__PROBLEM__
From the first line of the listing, copy each line exactly until you have included the line with "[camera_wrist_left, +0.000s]"; leave out the pictures.

__SOURCE MATERIAL__
--
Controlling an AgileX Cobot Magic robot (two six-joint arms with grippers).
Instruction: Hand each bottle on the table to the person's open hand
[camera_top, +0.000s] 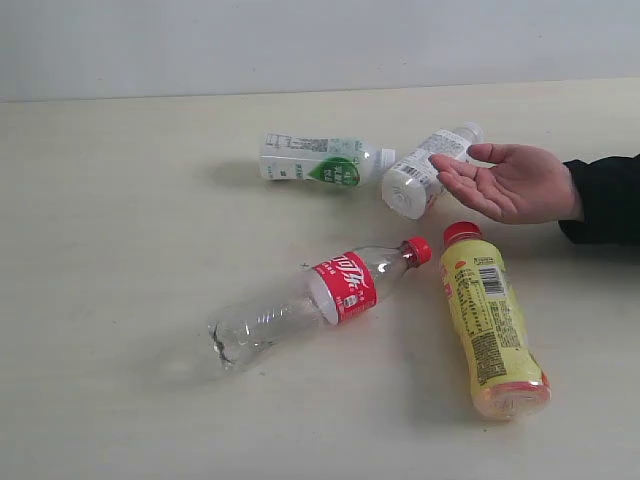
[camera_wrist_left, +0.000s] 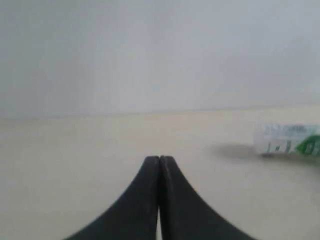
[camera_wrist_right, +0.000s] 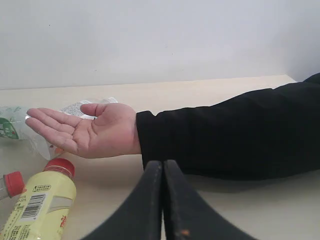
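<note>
My left gripper (camera_wrist_left: 159, 161) and right gripper (camera_wrist_right: 162, 165) were pinched together, empty; the yellow bottle (camera_wrist_right: 35, 200) lay nearer the right, pointing lengthwise at the hand (camera_wrist_right: 87, 131).

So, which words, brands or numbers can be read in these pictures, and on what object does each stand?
No text reads clearly.
Red-label bottle: white script, not legible.
Yellow bottle: barcode and fine print, too small.
Green-label bottle: print too small.
White-label bottle: print blurred.

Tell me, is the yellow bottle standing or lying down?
Lying down: the yellow bottle rests on its side on the table, near the person's open hand.
</note>
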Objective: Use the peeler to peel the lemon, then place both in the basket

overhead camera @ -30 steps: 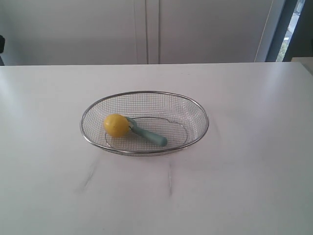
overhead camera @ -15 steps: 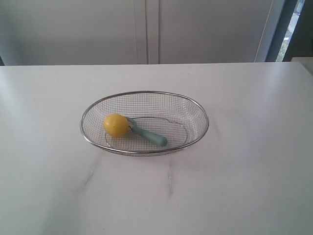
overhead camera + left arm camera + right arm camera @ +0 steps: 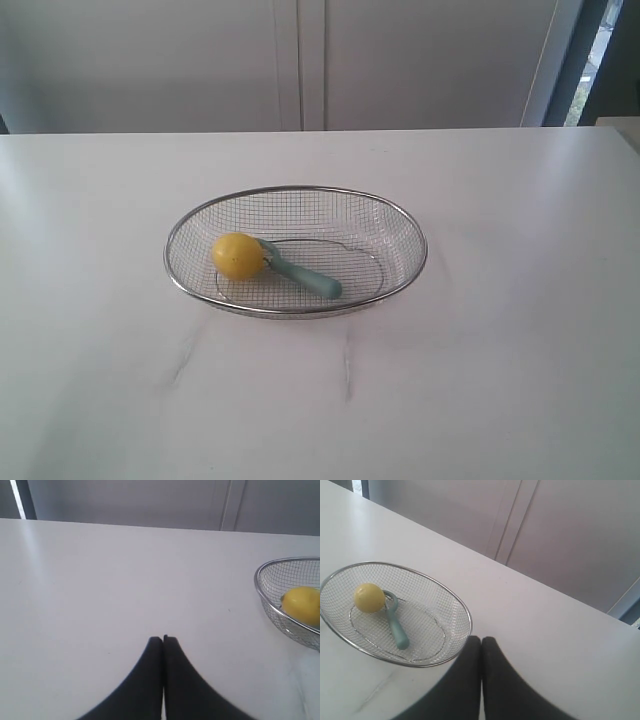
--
__PROBLEM SOLUTION__
Controlling an AgileX Cobot Magic robot (two six-joint arms with grippers).
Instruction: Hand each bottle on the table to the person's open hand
[camera_top, +0.000s] 
[camera_wrist_left, +0.000s] 

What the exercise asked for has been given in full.